La mise en scène d’Alexandru Belc – récompensée par le jury du Certain Regard – traduit encore le morcellement que s’impose Ana au contact des autres, inconstance lisible dans l’utilisation de l’espace qu’elle investit : lorsqu’elle danse au milieu de ses ami·e·s, elle se force à sourire ; puis prend le masque dès qu’elle s’isole, au détour des cloisons de l’appartement ; avant de sembler enfin pleinement elle-même une fois retirée dans une pièce attenante et, cette fois, parfaitement close (celle où la rejoint son petit ami). A distance, cette chambre loin de chez elle qu’elle referme énergiquement et dont la porte se pare d’un motif floral s’oppose d’ailleurs à la sienne, qu’elle claque aussi plus tôt dans le film, et qui dans son cas se distingue par l’affiche du film Blow Up qu’elle aura collée dessus, le spectateur pouvant ainsi déceler d’une part le symbole d’un épanouissement possible loin de son foyer et de l’autre, en opposition, celui d’une solitude confinant à la paranoïa, émois véhiculés par le clin d’œil au film d’Antonioni, autre histoire de secret et de manipulation, étant dans la foulée secondée par la vision d’Ana se détournant de son père et de sa mère pour écouter attentivement sur son lit une bande magnétique, ode, audio, à la pop culture anglo-saxonne – saut illusoire dans le futur, en 1972 Blow Out n’est pas encore sorti.
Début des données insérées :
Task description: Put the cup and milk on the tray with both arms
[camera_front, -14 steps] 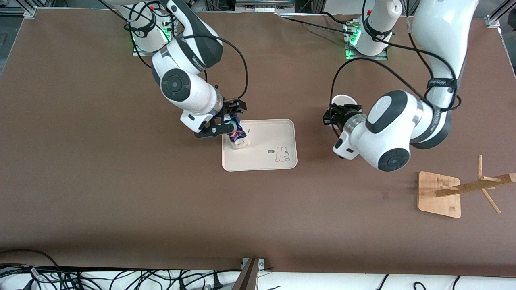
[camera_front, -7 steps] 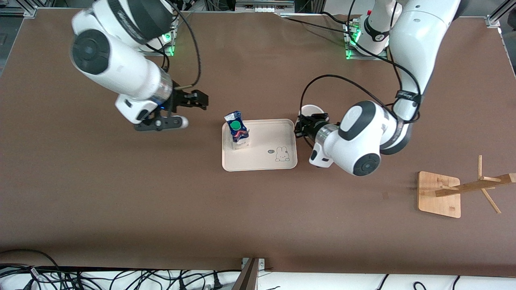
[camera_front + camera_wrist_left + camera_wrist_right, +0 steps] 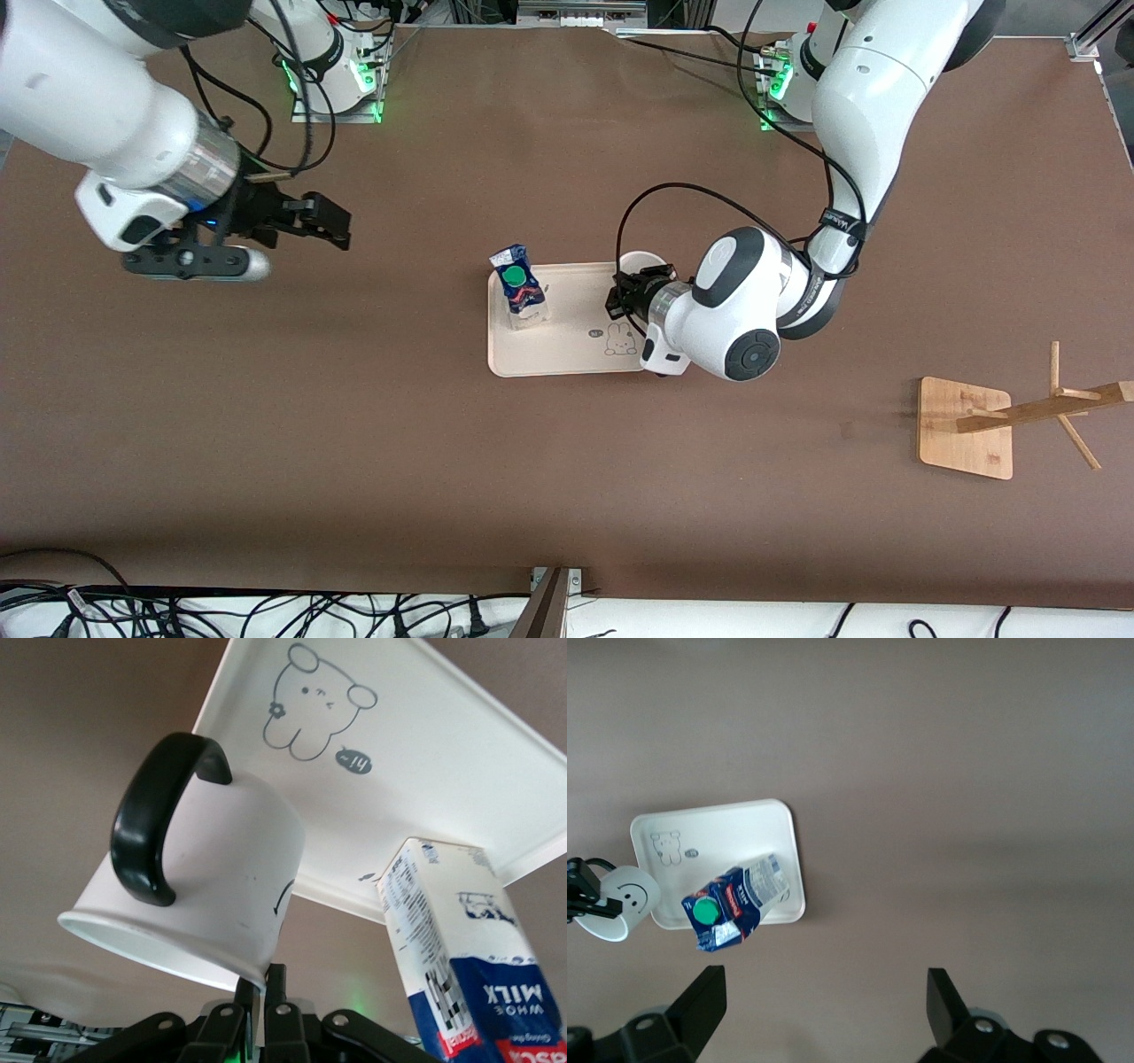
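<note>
Left gripper [image 3: 620, 297]: jaws clamped on the rim of the white smiley mug with black loop handle [image 3: 190, 895], over the corner of the cream rectangular rabbit tray [image 3: 567, 359] toward the left arm's end. You should carry it on over bare tray, clear of the blue-and-white gable-top milk carton [image 3: 520, 291] standing there, then lower it level. Right gripper [image 3: 310, 221]: jaws apart, empty, over the brown counter [image 3: 354, 443]. A second ago it held the carton; the mug was off the tray.
</note>
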Robot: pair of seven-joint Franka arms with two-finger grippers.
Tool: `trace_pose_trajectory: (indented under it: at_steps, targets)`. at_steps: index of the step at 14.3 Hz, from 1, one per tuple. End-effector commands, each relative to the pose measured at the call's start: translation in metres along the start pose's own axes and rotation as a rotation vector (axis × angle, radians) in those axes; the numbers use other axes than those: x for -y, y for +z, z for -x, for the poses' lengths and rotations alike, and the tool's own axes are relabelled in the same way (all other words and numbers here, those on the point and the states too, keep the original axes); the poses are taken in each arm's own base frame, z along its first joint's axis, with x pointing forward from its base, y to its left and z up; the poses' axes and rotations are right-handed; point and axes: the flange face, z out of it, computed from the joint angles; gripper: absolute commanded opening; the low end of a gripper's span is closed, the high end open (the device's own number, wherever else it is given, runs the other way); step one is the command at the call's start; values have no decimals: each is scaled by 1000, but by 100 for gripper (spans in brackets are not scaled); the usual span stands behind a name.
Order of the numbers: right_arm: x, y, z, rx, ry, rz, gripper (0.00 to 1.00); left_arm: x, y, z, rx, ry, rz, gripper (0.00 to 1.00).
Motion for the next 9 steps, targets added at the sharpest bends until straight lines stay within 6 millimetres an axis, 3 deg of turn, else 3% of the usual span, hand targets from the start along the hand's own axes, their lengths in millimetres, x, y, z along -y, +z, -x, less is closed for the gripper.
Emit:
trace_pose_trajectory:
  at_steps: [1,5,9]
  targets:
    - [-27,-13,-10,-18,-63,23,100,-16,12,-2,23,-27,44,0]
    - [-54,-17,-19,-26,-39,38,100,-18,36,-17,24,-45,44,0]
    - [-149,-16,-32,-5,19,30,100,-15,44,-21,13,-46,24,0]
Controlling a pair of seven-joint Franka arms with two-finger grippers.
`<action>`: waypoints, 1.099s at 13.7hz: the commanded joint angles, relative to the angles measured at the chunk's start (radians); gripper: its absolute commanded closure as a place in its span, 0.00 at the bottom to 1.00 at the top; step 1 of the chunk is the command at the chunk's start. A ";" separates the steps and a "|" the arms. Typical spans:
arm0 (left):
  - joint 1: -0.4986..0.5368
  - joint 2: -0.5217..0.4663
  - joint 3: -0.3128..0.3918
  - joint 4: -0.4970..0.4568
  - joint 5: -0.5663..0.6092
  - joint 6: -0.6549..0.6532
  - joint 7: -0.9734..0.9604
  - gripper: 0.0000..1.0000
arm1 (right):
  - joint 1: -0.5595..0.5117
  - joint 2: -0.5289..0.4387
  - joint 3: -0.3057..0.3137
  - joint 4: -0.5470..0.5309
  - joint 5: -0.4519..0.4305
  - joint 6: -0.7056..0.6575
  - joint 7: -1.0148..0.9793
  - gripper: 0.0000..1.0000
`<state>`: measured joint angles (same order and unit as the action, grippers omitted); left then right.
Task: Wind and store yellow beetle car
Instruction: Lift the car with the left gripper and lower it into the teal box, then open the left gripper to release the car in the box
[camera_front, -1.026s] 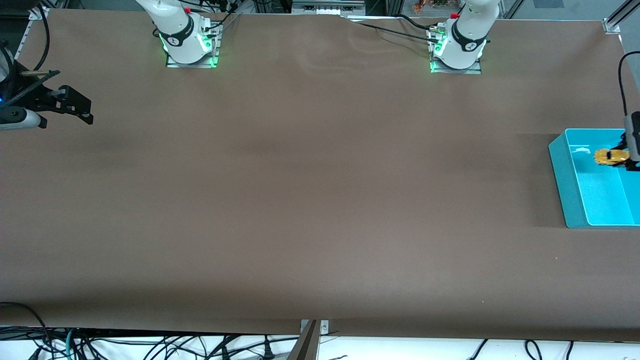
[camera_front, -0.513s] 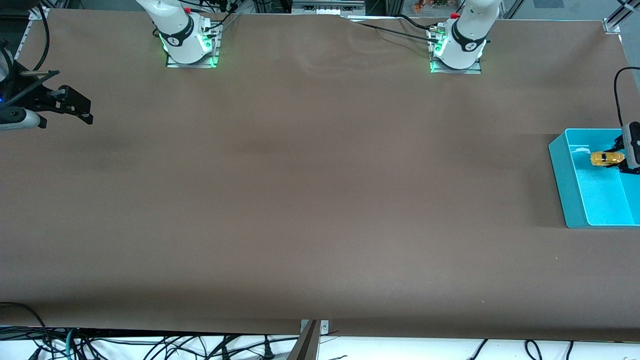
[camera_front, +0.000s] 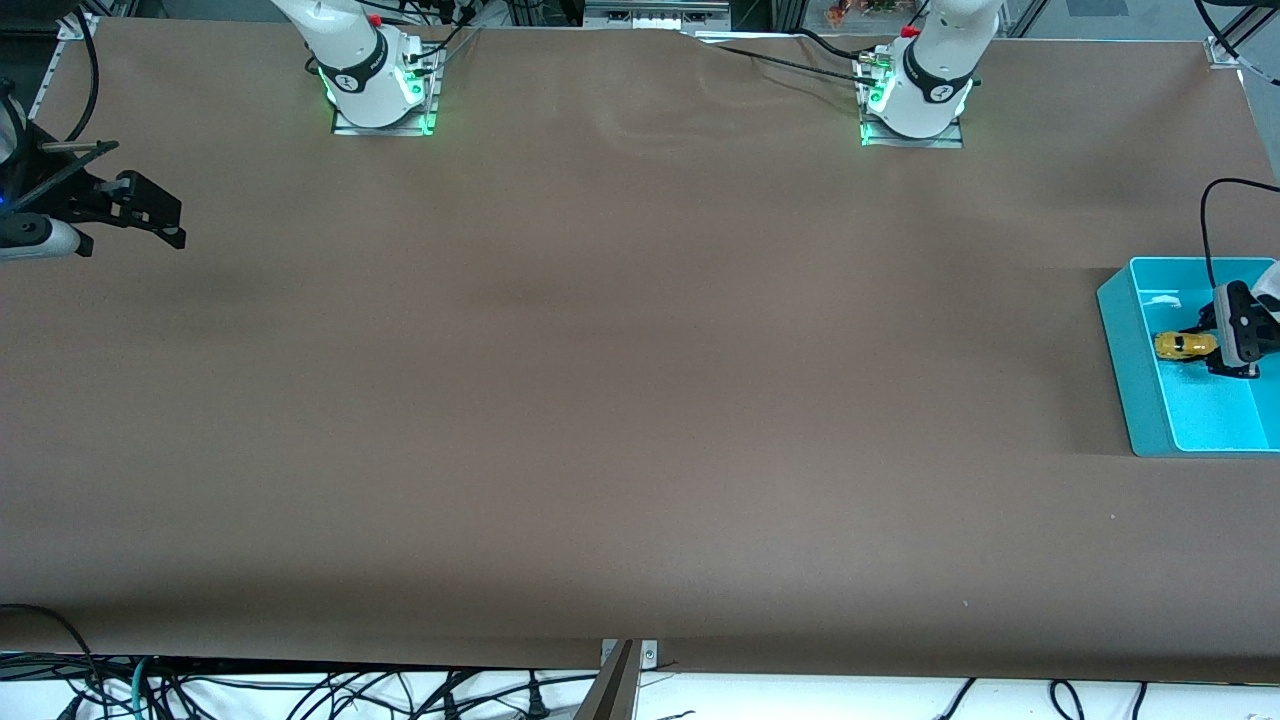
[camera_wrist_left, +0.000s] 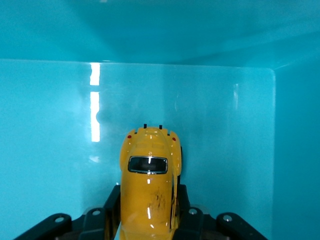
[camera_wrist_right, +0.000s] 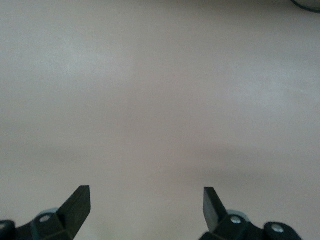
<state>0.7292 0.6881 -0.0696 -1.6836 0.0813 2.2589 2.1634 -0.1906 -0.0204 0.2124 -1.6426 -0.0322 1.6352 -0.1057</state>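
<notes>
The left hand (camera_front: 1205, 348) is squeezed shut on the yellow beetle car (camera_front: 1184, 346), holding it by its sides down inside the blue bin (camera_front: 1125, 345) at the left arm's end of the bench (camera_front: 640, 400). It looks ready to drop the car off there. The right hand (camera_front: 160, 222) waits over the bench's right-arm end, fingers spread wide and empty.

Robotics lab, two bolted arm bases (camera_front: 378, 75) on brown-covered table (camera_front: 600, 400), cables (camera_front: 300, 690) tangled below
</notes>
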 joint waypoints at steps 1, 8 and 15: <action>-0.008 0.031 0.001 0.028 -0.037 0.022 0.015 0.87 | 0.003 0.011 -0.002 0.030 -0.008 -0.026 0.014 0.00; -0.031 0.019 -0.001 0.028 -0.032 0.013 0.019 0.00 | 0.003 0.011 -0.002 0.030 -0.008 -0.026 0.014 0.00; -0.069 -0.168 -0.033 0.030 -0.043 -0.157 -0.038 0.00 | 0.003 0.011 -0.002 0.030 -0.009 -0.026 0.014 0.00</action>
<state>0.6947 0.5940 -0.0997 -1.6361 0.0651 2.1651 2.1572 -0.1909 -0.0203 0.2119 -1.6425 -0.0322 1.6350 -0.1057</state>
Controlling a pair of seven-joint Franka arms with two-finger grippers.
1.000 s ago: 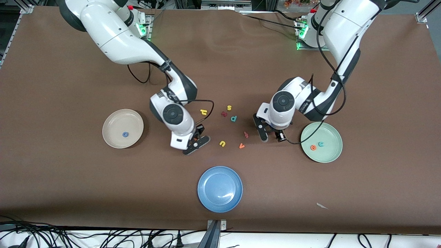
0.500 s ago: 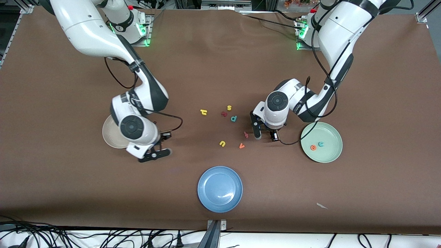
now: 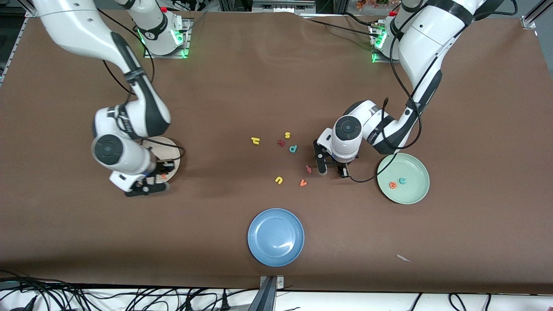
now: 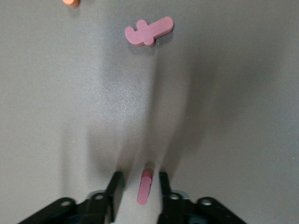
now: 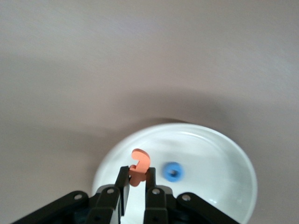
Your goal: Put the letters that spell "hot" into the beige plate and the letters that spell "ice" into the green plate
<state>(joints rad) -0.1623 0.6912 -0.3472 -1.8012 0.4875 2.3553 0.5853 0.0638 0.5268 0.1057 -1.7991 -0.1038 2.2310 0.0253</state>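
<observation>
My right gripper [image 3: 157, 176] [image 5: 137, 173] hangs over the near edge of the beige plate [image 3: 169, 149] [image 5: 210, 149], shut on the orange t [image 5: 139, 167]. The blue o [image 5: 173, 171] lies in that plate. The yellow h [image 3: 255, 140] lies mid-table. My left gripper [image 3: 332, 169] [image 4: 139, 179] is down at the table beside the green plate [image 3: 414, 196], its jaws open, with a small gap on each side of the dark red i [image 4: 145, 187]. The orange e [image 3: 392, 185] and teal c [image 3: 402, 181] lie in the green plate.
Loose letters lie mid-table: yellow s [image 3: 287, 135], yellow u [image 3: 279, 179], teal p [image 3: 293, 149], orange v [image 3: 303, 183] and two dark red shapes [image 3: 281, 142] [image 3: 308, 168]. A blue plate [image 3: 275, 236] sits nearer the front camera. A paper scrap [image 3: 404, 258] lies near the front edge.
My right arm carried the orange t from mid-table to over the beige plate. My left gripper shifted slightly toward the loose letters and its jaws narrowed around the i.
</observation>
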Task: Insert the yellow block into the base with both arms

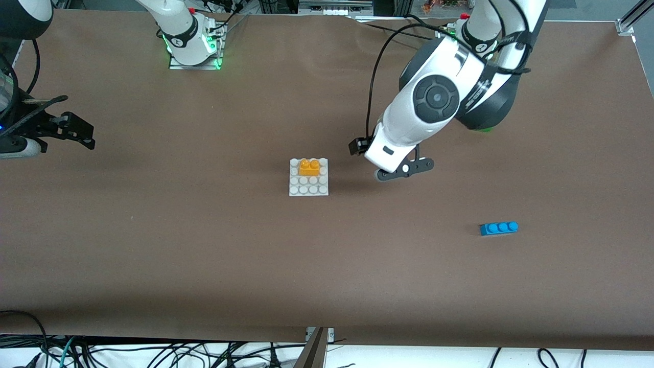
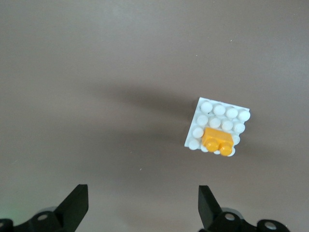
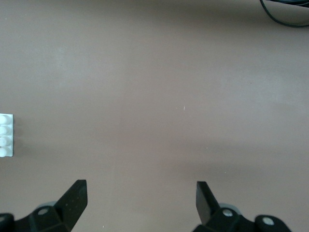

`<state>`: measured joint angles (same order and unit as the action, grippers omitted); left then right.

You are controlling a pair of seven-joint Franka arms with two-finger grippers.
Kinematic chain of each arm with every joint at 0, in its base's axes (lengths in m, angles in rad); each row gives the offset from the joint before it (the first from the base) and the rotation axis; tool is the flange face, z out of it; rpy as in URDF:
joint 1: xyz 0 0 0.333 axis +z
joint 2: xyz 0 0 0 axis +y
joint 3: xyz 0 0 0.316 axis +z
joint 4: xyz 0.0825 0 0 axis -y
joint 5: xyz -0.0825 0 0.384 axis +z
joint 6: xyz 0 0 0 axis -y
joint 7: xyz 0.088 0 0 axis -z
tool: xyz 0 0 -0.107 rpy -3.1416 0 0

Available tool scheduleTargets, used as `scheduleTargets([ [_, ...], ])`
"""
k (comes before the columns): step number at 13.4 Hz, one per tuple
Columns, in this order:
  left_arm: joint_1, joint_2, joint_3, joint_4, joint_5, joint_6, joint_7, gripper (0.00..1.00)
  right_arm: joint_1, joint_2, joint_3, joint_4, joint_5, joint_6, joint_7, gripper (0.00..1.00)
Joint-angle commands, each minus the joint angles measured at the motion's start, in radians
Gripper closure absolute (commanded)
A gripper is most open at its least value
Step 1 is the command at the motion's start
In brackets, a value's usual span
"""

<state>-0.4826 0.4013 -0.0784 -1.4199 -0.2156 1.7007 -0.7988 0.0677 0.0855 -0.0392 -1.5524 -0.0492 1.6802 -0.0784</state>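
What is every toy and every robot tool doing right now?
yellow block: pressed onto the base, at its edge row farthest from the front camera.
base: flat on the table.
blue brick: lying alone, untouched.
left tool: open, empty, beside the base.
right tool: open, empty, waiting at the table's end.

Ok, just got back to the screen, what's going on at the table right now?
The yellow block already sits on the base, on the stud row farthest from the front camera. Neither arm holds anything. The left gripper hangs over bare table beside the base, toward the left arm's end, jaws open. The right gripper waits at the right arm's end of the table, jaws open too. A blue brick lies by itself, nearer to the front camera, toward the left arm's end.
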Motion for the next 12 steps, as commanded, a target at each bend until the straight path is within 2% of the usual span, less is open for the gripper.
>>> scheduleTargets([
  [1,0.036,-0.102,-0.004,-0.079,0.043,-0.045,0.024,0.00,-0.005,-0.010,0.005,0.005,-0.008,-0.005,0.014,0.00],
  [6,0.146,-0.263,-0.008,-0.191,0.081,-0.111,0.125,0.00,-0.005,-0.010,0.005,0.005,-0.009,-0.005,0.014,0.00],
  [9,0.248,-0.332,-0.006,-0.209,0.088,-0.171,0.295,0.00,-0.005,-0.010,0.005,0.006,-0.009,-0.004,0.014,0.00],
  [12,0.298,-0.448,-0.006,-0.275,0.154,-0.194,0.427,0.00,-0.005,-0.010,0.005,0.006,-0.009,-0.005,0.012,0.00],
])
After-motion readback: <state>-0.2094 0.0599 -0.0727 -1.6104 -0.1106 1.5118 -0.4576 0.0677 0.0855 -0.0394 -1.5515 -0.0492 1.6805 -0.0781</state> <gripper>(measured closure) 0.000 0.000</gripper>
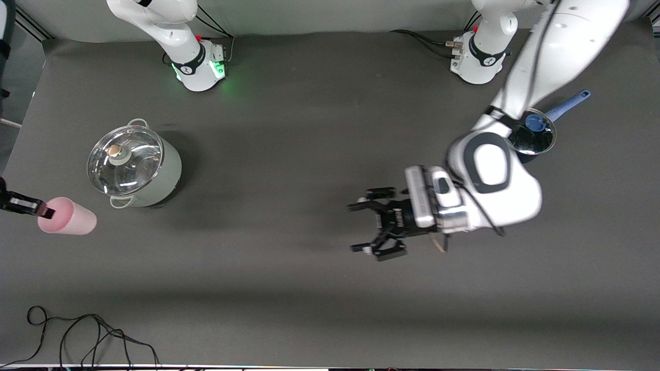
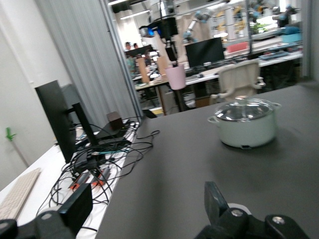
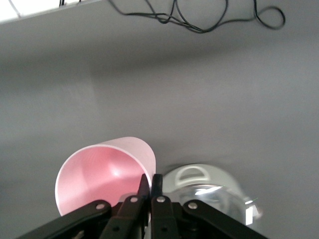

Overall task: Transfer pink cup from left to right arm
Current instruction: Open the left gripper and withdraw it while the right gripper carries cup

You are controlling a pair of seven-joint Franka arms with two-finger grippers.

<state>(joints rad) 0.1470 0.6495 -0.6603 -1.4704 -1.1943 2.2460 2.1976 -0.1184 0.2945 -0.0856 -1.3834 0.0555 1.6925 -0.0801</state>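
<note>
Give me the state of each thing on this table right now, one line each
Pink cup: held up by its rim, off the table.
Right gripper: shut on the cup's rim.
Left gripper: open, empty.
Pot: upright, glass lid on.
Blue pan: lid on, partly hidden by the left arm.

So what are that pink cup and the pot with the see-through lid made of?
The pink cup, pinched at its rim by the right gripper, looks like matte plastic: even colour, thin wall, no glare. The pot seems enamelled or painted metal, pale green and smooth. Its lid looks like glass in a shiny metal rim.
</note>
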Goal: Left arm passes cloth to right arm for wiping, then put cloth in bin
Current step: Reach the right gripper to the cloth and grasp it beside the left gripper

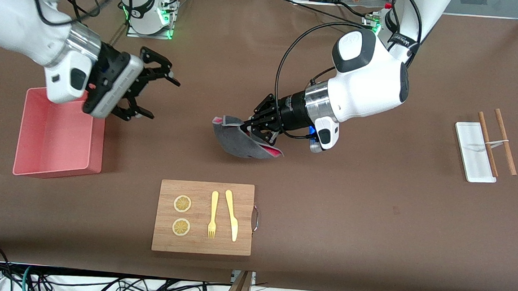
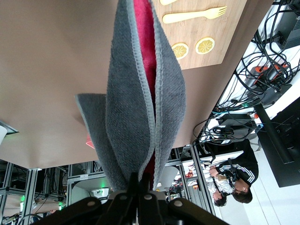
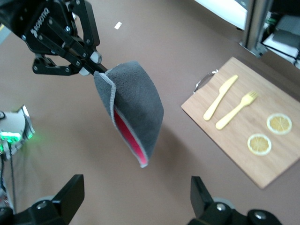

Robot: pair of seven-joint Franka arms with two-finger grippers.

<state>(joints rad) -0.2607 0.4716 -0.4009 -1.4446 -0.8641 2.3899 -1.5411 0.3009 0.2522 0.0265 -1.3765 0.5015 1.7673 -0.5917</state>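
Nearest front cam: wooden board [image 1: 203, 217] w/ fork [image 1: 213, 214], knife [image 1: 231, 215], two lemon slices [image 1: 182, 204]. Above mid-table: cloth [image 1: 241, 141] hanging folded, grey outside, pink-red inside, pinched at top edge by left gripper [image 1: 252, 126], fingers clamped on it, wrist angled down toward right arm's end. Over bin [image 1: 57, 134] corner: right gripper [image 1: 148, 87], fingers spread apart, aimed at cloth, well apart from it.

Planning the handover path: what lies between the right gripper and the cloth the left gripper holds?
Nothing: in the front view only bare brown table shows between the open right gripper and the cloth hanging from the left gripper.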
La petite fête s’achève en début de soirée, sensiblement à la moitié du film. C’est le moment où Alexandru Belc passe à la face B de son histoire. Ana a quitté l’appartement plus tôt que les autres, mais elle rebrousse chemin et s’y rend à nouveau, seulement en quelques instants tout a changé. La police secrète de Ceaucescu, la Securitate, a investi les lieux et procède à l’arrestation des jeunes, coupables d’avoir dansé sur « Light my fire », mais surtout d’avoir rédigé une lettre à l’attention de leur radio libre fétiche, qu’ils comptaient faire passer illégalement au-delà des frontières du pays. Radio Metronom reprend alors son jeu sur les cloisonnements, mais sur un mode plus sombre et désespéré. Dans cette face B, Ana se retrouve dans des pièces toujours plus petites, et toujours plus closes, jusqu’au double-tour, et elle se voit est de plus en plus enserrée, de moins en moins libre. La police lui impose un devoir sur table, sa confession, puis au détour d’un échange les agents la définissent en tant que « patiente » – le commissariat est une synecdoque, elle vient d’entrer dans un monde nouveau, plus grand et dévorant, une école de la morale, conjuguée à l’emprise d’un établissement de santé rigoriste. L’ultime mouvement évoque subtilement l’idée d’un quotidien altéré, prison à la fois dorée et à ciel ouvert donc, ultime symbole de claustration mais plus retors que jamais.
RADIO METRONOM (Metronom, 2022), un film d’Alexandru Belc, avec Mara Bugarin, Şerban Lazarovici, Vald Ivanov. Durée : 102 minutes. Sortie le 4 janvier 2023 en salles en France.